As is often the case, people were walking by him, almost stepping over him without paying him much attention at all. Maybe they are just hardened to such sights in the city, maybe this fella is a regular there on the sidewalk. I really didn’t know. But I decided that I wanted to photograph him. So I got down on my knees on the sidewalk, got into position for the composition that I wanted and made a few images… just two or three before getting back to my feet to move on.
That’s when it happened. Suddenly from behind me, from somewhere in the street, I heard a voice shouting “Hey Shooter! Hey Shooter!” I turned and there was another fella, reasonably well-dressed (at least better than me in my street shooting garb) coming across Sixth Avenue toward me. This was the cue for my wife to begin adding up the life insurance monies in her head as she moved away from me leaving me on my own. Being of the curious sort, I stopped and waited for the guy… curious to learn his hustle.
I must say that his opening line caught me totally off guard. He said, “Hey shooter, do you think you could give the (homeless) guy a copy of the picture you just took so he can see what he looks like on the street?” I said “Sure but how would I get it to him?” He said this is where he lives. And that led into about a five minute, maybe longer, conversation about the homeless fellow and what landed him on the streets and about the guy I was now talking to who had been homeless and seemingly turned his life around and was now selling books on the street. One looking out for the other.

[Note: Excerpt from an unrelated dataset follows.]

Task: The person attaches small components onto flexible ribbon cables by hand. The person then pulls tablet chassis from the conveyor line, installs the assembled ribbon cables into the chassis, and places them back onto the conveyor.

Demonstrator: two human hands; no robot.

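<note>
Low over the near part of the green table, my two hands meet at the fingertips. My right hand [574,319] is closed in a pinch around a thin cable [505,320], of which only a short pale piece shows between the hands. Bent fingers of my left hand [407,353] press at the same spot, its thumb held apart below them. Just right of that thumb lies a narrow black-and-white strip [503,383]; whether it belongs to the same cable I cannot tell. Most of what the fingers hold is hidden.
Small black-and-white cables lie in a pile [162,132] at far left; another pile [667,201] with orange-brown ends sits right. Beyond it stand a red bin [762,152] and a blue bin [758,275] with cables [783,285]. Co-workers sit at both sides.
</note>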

The whole time my wife is moving farther and farther away and I am on my guard waiting the hustle that never really came. As we ended our conversation, he asked me my name and I said Ed. I asked him his and he said John. We shook hands and went our separate ways… kinda reminded me of “Snoopy & the Red Baron” if you remember that song.
What about the picture that was requested? Well a doorway across from where we were talking on Sixth Avenue is supposedly home for the homeless gentleman. So what do I have to lose? I’ll print up a 4″ x 6″ photograph and stick it in bag on my next trip into the city. Who knows? Maybe I’ll find him there on Sixth Avenue. Maybe I can give him the photograph. Maybe it can help him turn his life around. Who knows? Certainly not me.
“There but for the grace of God…”
In the meantime, here is the photograph that started it all.

Great photo but such a sad subject. I give you credit for doing this day in and day out. I worked in NYC for many years and the sight of the homeless was sad and sometimes a bit scary. There was one woman who was always in the Trade Center and she would shout and grab at you as you walked past her. Unfortunate in a country so rich we have so many poor.